Evolution Icon Evolution
Faith & Science Icon Faith & Science
Intelligent Design Icon Intelligent Design

Real Science vs. Bill Nye the "Science" Guy

BillNyeSG.jpg

If you grew up among Generation Xers and Millennials as I did, then you probably loved watching Bill Nye the Science Guy on TV. Nye’s quirky, off-beat, after-school PBS show achieved no small feat: It made kids laugh and got them to appreciate science — and they didn’t even realize they were learning.

While most Bill Nye-fans — myself included — enjoyed his wacky experiments and corny jokes, few if any realized there was another side to Bill, one that he didn’t start unveiling until just the past few years: Nye advocates a hardline, intolerant, and divisive materialistic worldview view that stands diametrically opposed to the values shared by most Americans.

In 2010 he was named “Humanist of the Year” by the American Humanist Association. In his acceptance speech, he explained his deeply nihilistic views:

I’m insignificant. … I am just another speck of sand. And the earth really in the cosmic scheme of things is another speck. And the sun an unremarkable star. … And the galaxy is a speck. I’m a speck on a speck orbiting a speck among other specks among still other specks in the middle of specklessness. I suck.

Nye again made headlines in 2012, after declaring that parents who “deny” evolution should not instill in their children their own beliefs about life’s origins:

When you have a portion of the population that doesn’t believe in [evolution], it holds everybody back. Evolution is the fundamental idea in all of life science. … And I say to the grown ups, if you want to deny evolution and live in your world that’s completely inconsistent with everything we observe in the universe, that’s fine. But don’t make your kids do it because we need them. We need scientifically literate voters and taxpayers for the future. We need engineers that can build stuff, solve problems.

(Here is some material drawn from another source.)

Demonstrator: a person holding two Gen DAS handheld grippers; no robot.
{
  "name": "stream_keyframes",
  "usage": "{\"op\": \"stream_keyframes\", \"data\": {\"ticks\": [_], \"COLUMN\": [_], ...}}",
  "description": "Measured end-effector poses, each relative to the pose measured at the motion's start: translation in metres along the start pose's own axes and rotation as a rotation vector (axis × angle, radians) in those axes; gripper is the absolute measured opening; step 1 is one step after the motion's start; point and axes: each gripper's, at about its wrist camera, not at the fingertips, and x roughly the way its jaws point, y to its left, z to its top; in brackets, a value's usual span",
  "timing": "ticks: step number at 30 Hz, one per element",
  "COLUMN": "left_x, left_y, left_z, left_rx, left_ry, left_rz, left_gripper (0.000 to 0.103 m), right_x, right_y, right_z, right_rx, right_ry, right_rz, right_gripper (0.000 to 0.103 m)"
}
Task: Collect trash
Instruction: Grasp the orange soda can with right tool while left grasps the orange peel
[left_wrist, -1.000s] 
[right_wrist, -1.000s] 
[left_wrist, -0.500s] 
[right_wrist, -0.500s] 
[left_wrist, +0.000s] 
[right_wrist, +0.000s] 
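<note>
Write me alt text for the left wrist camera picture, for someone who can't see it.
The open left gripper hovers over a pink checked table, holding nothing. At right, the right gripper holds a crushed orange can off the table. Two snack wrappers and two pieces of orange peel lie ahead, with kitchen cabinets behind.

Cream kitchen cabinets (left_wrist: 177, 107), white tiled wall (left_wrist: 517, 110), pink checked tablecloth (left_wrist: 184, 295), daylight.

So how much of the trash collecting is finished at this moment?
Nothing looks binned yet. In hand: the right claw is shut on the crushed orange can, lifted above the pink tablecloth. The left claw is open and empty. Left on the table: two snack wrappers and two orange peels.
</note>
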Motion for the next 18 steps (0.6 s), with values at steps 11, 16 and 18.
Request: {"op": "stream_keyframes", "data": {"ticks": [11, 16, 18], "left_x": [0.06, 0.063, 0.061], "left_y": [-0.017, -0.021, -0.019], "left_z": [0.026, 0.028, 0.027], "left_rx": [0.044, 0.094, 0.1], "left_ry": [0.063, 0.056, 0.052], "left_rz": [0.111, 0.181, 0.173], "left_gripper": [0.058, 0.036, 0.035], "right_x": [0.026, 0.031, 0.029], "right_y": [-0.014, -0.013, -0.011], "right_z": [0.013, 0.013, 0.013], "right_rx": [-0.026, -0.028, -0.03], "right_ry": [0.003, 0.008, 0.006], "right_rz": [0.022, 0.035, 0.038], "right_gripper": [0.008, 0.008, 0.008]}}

In 2014, Nye gained even more notoriety by participating in a debate watched by millions of people, pitting him against a famous young earth creationist, Ken Ham. While Nye deftly argued that the universe is billions of years old, he also highlighted his materialistic view that life is the result of strictly unguided natural causes. He then set out to capitalize on that publicity by releasing a book at the end of last year, Undeniable: Evolution and the Science of Creation.

Undeniable promotes the standard dumbed-down atheistic narrative about science, society, and evolution — except now his book is influencing younger thinkers who mistakenly think Nye is an objective source of information for everything about science.

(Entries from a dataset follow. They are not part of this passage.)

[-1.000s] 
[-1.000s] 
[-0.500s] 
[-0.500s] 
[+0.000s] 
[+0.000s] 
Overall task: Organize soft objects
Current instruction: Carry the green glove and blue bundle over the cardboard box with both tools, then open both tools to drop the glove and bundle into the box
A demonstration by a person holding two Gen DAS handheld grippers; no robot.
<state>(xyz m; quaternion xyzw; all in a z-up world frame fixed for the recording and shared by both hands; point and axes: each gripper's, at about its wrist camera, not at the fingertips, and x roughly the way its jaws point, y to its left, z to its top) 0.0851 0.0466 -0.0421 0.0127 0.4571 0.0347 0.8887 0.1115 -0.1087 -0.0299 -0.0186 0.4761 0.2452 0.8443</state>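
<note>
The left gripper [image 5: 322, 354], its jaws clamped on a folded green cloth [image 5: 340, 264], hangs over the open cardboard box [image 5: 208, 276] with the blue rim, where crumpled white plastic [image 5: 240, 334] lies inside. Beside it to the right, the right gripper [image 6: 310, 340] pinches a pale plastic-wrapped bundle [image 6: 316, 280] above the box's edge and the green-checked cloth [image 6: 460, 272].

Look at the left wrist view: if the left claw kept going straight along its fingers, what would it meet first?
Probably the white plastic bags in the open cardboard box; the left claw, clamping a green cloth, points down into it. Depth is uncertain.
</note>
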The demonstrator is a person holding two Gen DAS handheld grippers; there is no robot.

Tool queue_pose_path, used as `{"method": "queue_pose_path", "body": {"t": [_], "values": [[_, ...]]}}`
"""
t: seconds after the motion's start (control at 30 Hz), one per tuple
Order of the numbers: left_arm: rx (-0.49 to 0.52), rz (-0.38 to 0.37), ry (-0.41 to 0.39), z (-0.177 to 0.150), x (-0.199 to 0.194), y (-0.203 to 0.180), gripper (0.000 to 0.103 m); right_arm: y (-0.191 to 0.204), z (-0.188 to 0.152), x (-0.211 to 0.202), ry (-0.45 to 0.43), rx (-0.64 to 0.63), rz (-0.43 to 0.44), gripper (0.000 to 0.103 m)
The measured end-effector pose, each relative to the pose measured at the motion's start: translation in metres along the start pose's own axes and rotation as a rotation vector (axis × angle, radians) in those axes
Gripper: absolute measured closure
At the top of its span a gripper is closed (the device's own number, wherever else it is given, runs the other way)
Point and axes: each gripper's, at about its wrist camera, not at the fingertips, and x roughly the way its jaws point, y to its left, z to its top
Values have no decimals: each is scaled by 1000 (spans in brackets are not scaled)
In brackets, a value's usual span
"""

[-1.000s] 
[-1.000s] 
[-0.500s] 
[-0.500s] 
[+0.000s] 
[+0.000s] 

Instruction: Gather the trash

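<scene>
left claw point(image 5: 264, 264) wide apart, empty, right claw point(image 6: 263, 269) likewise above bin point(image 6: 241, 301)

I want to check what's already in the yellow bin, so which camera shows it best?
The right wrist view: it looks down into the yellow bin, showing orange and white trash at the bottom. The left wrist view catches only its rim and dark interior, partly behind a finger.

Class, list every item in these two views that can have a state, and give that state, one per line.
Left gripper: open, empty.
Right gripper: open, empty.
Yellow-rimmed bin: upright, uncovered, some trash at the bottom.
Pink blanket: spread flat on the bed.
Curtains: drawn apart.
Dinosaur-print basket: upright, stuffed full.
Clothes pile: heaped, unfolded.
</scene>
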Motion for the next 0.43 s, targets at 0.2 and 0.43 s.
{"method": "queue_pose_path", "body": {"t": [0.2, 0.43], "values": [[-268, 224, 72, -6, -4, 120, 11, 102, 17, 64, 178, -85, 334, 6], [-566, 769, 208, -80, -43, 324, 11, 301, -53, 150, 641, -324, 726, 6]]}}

On the first page, we learn that for Nye, evolution answered his biggest questions about life, the universe, and the meaning of everything. “As I learned about evolution and descent by natural selection, the answers fell into place,” he writes. “After all, evolution made us who we are.”

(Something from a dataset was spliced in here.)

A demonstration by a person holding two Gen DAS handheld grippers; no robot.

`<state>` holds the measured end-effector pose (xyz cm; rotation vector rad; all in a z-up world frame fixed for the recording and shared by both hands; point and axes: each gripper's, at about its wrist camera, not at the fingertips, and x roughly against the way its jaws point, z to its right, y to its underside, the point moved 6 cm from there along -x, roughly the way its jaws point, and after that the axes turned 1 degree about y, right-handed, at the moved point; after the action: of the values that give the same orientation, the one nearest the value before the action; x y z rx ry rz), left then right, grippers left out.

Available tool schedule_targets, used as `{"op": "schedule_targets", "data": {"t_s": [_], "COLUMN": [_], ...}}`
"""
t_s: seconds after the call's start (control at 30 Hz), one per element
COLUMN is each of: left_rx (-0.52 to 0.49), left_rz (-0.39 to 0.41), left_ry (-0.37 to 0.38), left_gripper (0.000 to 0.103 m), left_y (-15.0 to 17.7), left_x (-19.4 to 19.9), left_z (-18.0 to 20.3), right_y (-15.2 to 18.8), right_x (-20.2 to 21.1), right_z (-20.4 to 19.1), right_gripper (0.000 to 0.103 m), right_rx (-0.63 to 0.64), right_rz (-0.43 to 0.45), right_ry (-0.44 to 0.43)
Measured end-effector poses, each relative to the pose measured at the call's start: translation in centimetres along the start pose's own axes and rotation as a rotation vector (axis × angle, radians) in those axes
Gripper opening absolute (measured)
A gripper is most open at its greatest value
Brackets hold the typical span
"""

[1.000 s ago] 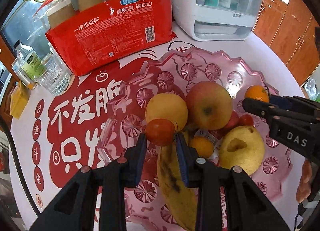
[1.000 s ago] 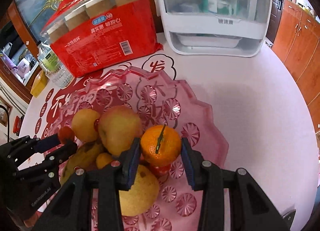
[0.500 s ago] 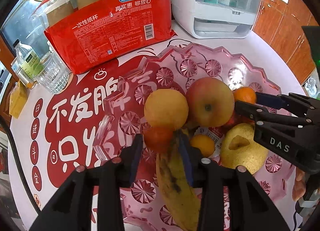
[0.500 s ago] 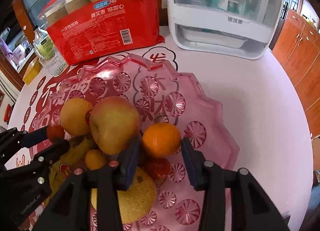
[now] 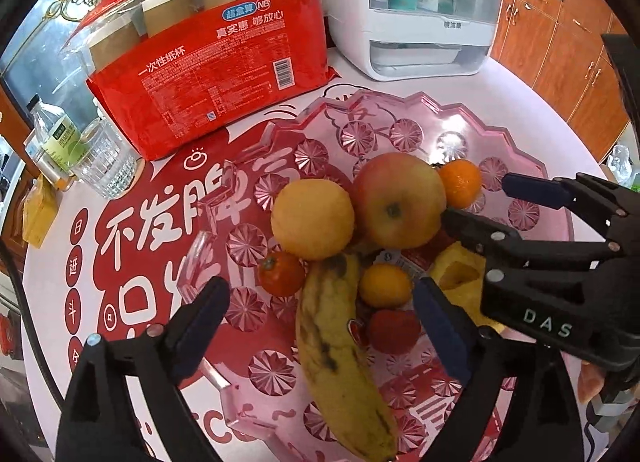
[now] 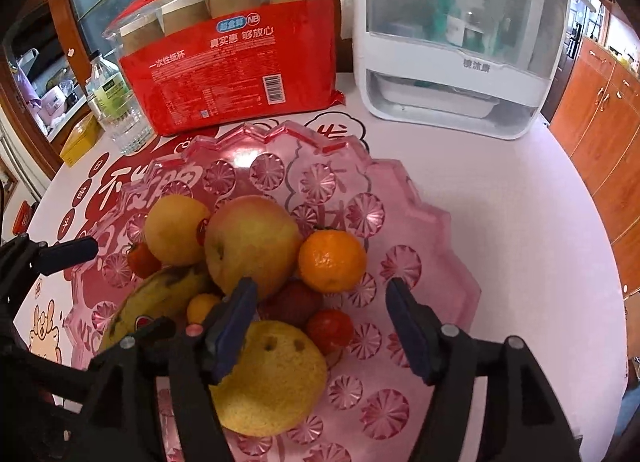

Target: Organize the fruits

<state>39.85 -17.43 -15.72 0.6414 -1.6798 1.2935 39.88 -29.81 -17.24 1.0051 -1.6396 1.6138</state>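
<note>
Both my tongs point steeply down into the pink glass bowl (image 6: 440, 222) mid tabletop. Left tongs (image 5: 320, 310) just spread wide, released; small tomato (image 5: 280, 273) sits free beside the banana (image 5: 340, 362), near the bowl's left rim. Right tongs (image 6: 320, 318) just opened too, gripping nothing; mandarin (image 6: 332, 260) rests loose against the apple (image 6: 250, 246). Pear (image 6: 272, 378) under the right tongs' left finger.

A pink transparent bowl (image 6: 420, 222) with cut star rosettes is seen. In it a yellow banana (image 5: 340, 362) with black spots, and at its 12 o'clock a red-yellow apple (image 5: 396, 202), are seen. The package (image 6: 236, 74) is coloured red with white letters.
</note>
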Motion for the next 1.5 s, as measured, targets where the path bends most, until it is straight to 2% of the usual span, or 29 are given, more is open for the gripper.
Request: {"op": "schedule_targets", "data": {"t_s": [0.33, 0.63, 0.93, 1.23, 1.5], "left_rx": [0.014, 0.045, 0.119, 0.145, 0.177], "left_rz": [0.001, 0.038, 0.077, 0.116, 0.144], "left_ry": [0.013, -0.005, -0.031, -0.052, -0.056], "left_gripper": [0.093, 0.093, 0.093, 0.093, 0.096], "left_y": [0.6, 2.0, 4.6, 7.7, 11.2], "left_x": [0.5, 4.0, 8.5, 12.1, 15.7], "left_z": [-0.2, -1.4, -4.1, -4.5, -4.5], "right_y": [0.4, 1.1, 3.4, 6.0, 8.7], "right_x": [0.8, 4.2, 8.3, 12.9, 17.0], "right_z": [-0.2, -1.2, -3.1, -6.4, -8.2], "right_gripper": [0.068, 0.068, 0.068, 0.068, 0.068], "right_rx": [-0.013, -0.013, 0.008, 0.043, 0.007], "right_rz": [0.021, 0.056, 0.085, 0.130, 0.175], "right_ry": [-0.016, -0.007, -0.008, -0.023, -0.048]}}
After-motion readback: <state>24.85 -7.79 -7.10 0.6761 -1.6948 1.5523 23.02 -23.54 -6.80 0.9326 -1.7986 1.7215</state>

Later, Nye reveals that his view that humans “suck” comes directly from his study of evolution: “As I learned more about evolution, I realized that from nature’s point of view, you and I ain’t such a big deal.” According to evolution, Nye says, “humankind may not be that special.”

And why aren’t we special? Under Nye’s nihilistic thinking, “evolution is not guided by a mind or a plan,” and nature even shows “lack of evidence of a plan.” For Nye, “Every other aspect of life that was once attributed to divine intent is now elegantly and completely explained in the context of evolutionary science.”

Under Nye’s outlook, even humanity’s advanced abilities, like our moral codes and selfless altruism, are not special gifts that show we were made for a higher purpose. Rather, “Altruism is not a moral or religious ideal, no matter what some people might tell you,” for human morality is merely a “biological part of who or what we are as a species.”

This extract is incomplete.